Lo spirito democratico come quello liberale è una cultura che va via via formandosi sulla base di tradizioni consolidate. Quando manca una tale base di partenza non dobbiamo poi meravigliarci se poi nelle applicazioni pratiche si crea più confusione che chiarezza, con infinite scappatoie e distorsioni che impediscono di perseguire gli obbiettivi dichiarati.
Chi può essere contro le liberalizzazioni in un sistema come quello italiano, ingessato sia politicamente che economicamente? Nessuno, almeno a parole.
L"importante è saperle fare, avendo chiaro un disegno di trasformazione collettiva (anche psicologica), con la consapevolezza dei benefici e dei costi, sapendo bene che poi non si può fare a meno del consenso politico della collettività. E qui entrano altre considerazioni riguardanti l"autorevolezza, la coerenza e la solidità del potere esecutivo e parlamentare che decide di liberalizzare, la percezione indispensabile nel cittadino che ci possa essere stata a monte una mediazione “alta” tra gli interessi contrapposti, da quelli corporativi e di settore, a quelli sindacali e associativi.
C"è questo clima nell"Italia di oggi?
L"importante è comunque cominciare. Dopo i ritardi accumulati negli anni passati e le testarde statistiche che pongono ogni anno il nostro Paese negli ultimi posti della classifica sulla competitività, qualcuno doveva pure prendersi l"onere di rompere l"incantesimo.
L"ha fatto il Governo Prodi sotto l"improbabile schermo di un decreto legge che inizia a liberalizzare alcuni settori della vita collettiva, senza costi aggiuntivi apparenti, senza “andare a mettere le mani nelle tasche dei cittadini” , come recita la solfa più volte ripetuta dal precedente governo Berlusconi. Ma è proprio così? Si possono fare veramente riforme a costo zero?
Non sempre e non in tutti i settori, come dimostra la travagliata vicenda delle licenze dei taxi, non ancora avviata a soluzione.
Giulio Tremonti, l"ex Ministro dell"Economia di quel Governo Berlusconi che, con la più larga maggioranza parlamentare del dopoguerra, nulla o poco ha fatto ( tranne la contestata legge Biagi) per non farsi irretire dagli interessi corporativi e di settore, ha buon gioco a parlare, a proposito del piglio liberalizzatore del Ministro Bersani e dei DS, di “zelo mercatista”, proprio dei neofiti che vogliono essere più realisti del re...
Fa sempre un certo effetto che siano proprio i DS a scoprire in ritardo la categoria dei cittadini-consumatori....
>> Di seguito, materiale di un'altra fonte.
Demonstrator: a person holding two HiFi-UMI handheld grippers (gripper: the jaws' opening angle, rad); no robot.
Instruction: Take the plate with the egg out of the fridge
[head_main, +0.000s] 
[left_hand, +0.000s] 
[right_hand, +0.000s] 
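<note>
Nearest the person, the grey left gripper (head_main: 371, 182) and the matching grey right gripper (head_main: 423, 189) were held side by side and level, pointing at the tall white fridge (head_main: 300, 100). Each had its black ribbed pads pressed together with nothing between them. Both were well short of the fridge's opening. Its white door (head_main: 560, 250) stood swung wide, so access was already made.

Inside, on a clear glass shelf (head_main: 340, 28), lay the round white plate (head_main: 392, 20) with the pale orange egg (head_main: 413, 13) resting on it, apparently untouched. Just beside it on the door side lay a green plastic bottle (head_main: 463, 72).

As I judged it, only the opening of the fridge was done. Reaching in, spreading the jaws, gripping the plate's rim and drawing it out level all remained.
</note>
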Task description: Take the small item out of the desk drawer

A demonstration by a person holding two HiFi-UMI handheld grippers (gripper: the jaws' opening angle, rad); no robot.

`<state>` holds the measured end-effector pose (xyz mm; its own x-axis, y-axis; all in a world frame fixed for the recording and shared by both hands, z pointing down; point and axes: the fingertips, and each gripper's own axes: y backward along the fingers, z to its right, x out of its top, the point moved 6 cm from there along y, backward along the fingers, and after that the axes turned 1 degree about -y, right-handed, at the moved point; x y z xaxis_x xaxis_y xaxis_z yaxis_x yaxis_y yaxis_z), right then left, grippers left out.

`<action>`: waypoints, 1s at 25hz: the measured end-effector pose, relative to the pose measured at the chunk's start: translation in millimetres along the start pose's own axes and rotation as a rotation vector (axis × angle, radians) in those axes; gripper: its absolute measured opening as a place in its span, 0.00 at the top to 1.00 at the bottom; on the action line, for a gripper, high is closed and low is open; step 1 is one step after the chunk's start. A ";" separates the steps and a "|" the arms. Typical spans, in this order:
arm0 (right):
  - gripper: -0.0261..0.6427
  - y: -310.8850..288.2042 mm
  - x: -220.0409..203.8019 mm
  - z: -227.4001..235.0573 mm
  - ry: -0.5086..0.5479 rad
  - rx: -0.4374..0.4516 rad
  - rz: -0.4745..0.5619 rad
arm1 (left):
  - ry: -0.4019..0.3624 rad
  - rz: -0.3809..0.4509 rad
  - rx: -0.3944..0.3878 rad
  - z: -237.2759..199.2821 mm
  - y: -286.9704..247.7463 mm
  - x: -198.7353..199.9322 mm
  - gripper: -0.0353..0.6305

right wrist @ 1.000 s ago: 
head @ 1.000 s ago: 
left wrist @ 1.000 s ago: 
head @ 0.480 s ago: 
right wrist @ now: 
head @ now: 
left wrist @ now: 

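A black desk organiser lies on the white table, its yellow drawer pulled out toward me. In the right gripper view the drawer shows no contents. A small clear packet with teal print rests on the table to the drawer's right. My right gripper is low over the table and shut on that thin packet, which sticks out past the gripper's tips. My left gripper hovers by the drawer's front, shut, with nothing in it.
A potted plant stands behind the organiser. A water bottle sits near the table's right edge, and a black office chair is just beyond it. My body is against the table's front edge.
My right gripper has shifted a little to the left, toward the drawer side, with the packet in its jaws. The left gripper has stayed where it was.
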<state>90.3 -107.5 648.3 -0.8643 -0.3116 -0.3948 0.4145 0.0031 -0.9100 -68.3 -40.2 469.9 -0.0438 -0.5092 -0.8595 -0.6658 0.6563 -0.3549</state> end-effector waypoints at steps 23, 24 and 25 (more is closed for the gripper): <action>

Forse pesano nel giudizio di Tremonti gli errori passati dei governi di centrosinistra, in primis di quello D"Alema, nel privatizzare le aziende di Stato e nel liberalizzare i mercati dell"energia e delle telecomunicazioni senza alcuna strategia e senza un reale vantaggio per i consumatori. Ma cosa ha fatto poi il centrodestra per correggere tali errori?
In più l"ultimo decreto legge testimonia, per i tempi ed i modi in cui è stato quasi imposto, una sortita di carattere sbrigativo ed autoritario, tipico della cultura ex comunista, di chi vuole finalmente mettere le cose a posto dopo anni di lassismo e inconcludenze.
A parte ciò, l"importante era dare comunque un segnale che con il centrosinistra la musica è cambiata e che il nuovo Governo può riuscire là dove il precedente ha clamorosamente fallito. Vedremo se le liberalizzazioni non saranno un fuoco di paglia e se si estenderanno ad altri settori, compreso quello dell"energia, già “liberalizzato” sulla carta dai precedenti governi di centrosinistra.
Ma basta tutto questo? E" l"inizio di un percorso virtuoso su cui tutti dovrebbero e potrebbero convergere?
Ci resta il dubbio che le due coalizioni di centrosinistra e di centrodestra, già in difficoltà ad esprimere una composizione “alta” delle spinte interne contrapposte, siano poi in grado, una volta al governo, di rappresentare e garantire una mediazione “alta” in nome delle collettività tutta intera, magari in nome di quello “spirito liberale” e meritocratico che da noi tarda ad affermarsi da troppo tempo.